Sehingga, Revisi UU No. 32 Tahun 2002 tentang Penyiaran yang merupakan inisiatif DPR semakin menenggelamkan demokrasi.
“Kami juga menyimpulkan terdapat berbagai upaya DPR dan Pemerintah untuk menyensor hak publik, yakni dengan mengatur penyiaran internet, melegalkan konglomerasi media penyiaran, sehingga dapat mengancam hak politik sosial dan ekonomi, serta mengekang kebebasan ekspresi dan berkesenian,” ujarnya.
Ketua Persatuan Wartawan Indonesia (PWI) Sumsel, Kurniadi dalam orasinya tegas menolak revisi RUU Penyiaran.
“Kami dari koalisi pers Sumsel meminta DPRD RI menyampaikan aspirasi kami untuk mengkaji ulang revisi RUU Penyiaran ini,” ujarnya.
Ketua Ikatan Jurnalis Televisi Indonesia (IJTI) Sumsel, David mengatakan revisi RUU Penyiaran ini bentuk pembungkaman terhadap gerak kebebasan pers.
“Pemerintah harus mengkaji ulang rencana ini, karena apabila RUU ini disahkan media tidak bisa bergerak bebas, jurnalis tidak diperbolehkan melakukan investigasi dalam jalannya pemerintahan,” ujarnya.
Persatuan Penyiar Indonesia Sumsel (Persiari), Ariek Kristo mengatakan, penolakan revisi RUU Penyiaran ini juga berkaitan dengan pembatasan radio.
Radio juga memuat pemberitaan yang dapat menghasilkan produk jurnalistik dan informasi sesuai kebutuhan masyarakat.
“Larangan Tayangan jurnalistik investigasi, tidak bisa dibayangkan bagaimana kerja pemerintah. Kami hadir menyampaikan bahwa masyarakat membutuhkan informasi yang transparan. Kami yakin DPRD Sumsel menyampaikan kepada DPR RI,” ujarnya dalam orasinya.
Lanjutnya, rekan jurnalis meminta dihentikannya revisi RUU Penyiaran yang mengundang dilema dan dapat menguntungkan sebagian orang saja.
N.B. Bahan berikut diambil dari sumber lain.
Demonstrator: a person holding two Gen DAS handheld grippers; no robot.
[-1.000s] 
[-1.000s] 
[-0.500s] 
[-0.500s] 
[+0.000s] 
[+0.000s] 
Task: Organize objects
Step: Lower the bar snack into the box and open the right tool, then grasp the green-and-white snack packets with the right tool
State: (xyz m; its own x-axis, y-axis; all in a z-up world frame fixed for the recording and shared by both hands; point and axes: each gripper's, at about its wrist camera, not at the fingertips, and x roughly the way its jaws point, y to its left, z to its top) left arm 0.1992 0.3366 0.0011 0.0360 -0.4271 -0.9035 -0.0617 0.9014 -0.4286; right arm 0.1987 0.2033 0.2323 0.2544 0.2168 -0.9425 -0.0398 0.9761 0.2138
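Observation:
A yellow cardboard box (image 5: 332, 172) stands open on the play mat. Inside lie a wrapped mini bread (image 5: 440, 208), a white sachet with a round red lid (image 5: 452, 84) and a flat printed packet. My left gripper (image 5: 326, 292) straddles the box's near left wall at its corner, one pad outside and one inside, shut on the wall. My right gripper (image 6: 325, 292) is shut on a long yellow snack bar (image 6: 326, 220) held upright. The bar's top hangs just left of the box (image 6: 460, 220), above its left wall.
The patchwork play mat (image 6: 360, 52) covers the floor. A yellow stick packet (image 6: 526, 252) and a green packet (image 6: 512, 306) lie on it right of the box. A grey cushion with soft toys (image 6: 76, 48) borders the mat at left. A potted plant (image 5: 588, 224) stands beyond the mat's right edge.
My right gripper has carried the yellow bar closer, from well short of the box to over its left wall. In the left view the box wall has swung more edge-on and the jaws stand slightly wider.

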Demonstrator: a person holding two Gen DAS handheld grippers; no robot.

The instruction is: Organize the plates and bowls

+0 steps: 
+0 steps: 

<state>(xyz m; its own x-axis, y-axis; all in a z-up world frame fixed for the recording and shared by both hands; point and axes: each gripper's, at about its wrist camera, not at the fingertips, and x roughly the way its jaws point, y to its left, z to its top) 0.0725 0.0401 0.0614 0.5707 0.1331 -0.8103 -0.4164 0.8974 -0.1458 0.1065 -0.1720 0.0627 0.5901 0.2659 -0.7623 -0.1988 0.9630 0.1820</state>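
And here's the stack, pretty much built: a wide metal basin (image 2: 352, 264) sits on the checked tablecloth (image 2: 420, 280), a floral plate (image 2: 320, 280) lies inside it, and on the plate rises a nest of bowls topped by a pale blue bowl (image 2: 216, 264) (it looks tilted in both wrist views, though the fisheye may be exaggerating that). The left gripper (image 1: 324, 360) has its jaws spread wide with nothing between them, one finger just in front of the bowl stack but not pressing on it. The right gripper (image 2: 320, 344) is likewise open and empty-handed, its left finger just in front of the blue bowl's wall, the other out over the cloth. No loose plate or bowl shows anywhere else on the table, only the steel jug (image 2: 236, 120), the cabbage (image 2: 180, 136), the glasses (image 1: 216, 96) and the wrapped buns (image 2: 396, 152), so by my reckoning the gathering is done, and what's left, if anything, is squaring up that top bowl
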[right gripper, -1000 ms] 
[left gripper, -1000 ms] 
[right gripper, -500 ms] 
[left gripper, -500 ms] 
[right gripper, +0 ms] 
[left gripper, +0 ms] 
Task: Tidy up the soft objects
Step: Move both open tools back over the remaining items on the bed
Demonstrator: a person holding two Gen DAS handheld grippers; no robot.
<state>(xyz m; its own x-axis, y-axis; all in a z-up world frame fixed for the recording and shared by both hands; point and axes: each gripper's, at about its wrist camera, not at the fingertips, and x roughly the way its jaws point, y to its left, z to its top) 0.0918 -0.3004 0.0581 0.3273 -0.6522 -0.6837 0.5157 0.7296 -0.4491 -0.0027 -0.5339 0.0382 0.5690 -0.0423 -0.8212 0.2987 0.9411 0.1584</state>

Aksi ini direspon langsung Ketua DPRD Sumsel, Anita Noeringhati dengan menemui peserta aksi.
Anita menyebut dirinya memahami keresahan insan pers mengenai revisi RUU Penyiaran tersebut.
Menurutnya kerisauan yang akan disahkan masa sidang mendatang, namun akan menjadi bahan kami menyampaikan kepada DPR RI.
“DPR RI juga belum bulat, ada fraksi yang meminta penundaan, ditambh aksi rekan pers indonesia bergerak menolak revisi RUU Penyiaran,” ujarnya.
Anita berjanji akan mengutus anggota DPRD Sumsel untuk menyampaikan aspirasi Koalisi Pers Sumsel kepada DPR RI. (REL)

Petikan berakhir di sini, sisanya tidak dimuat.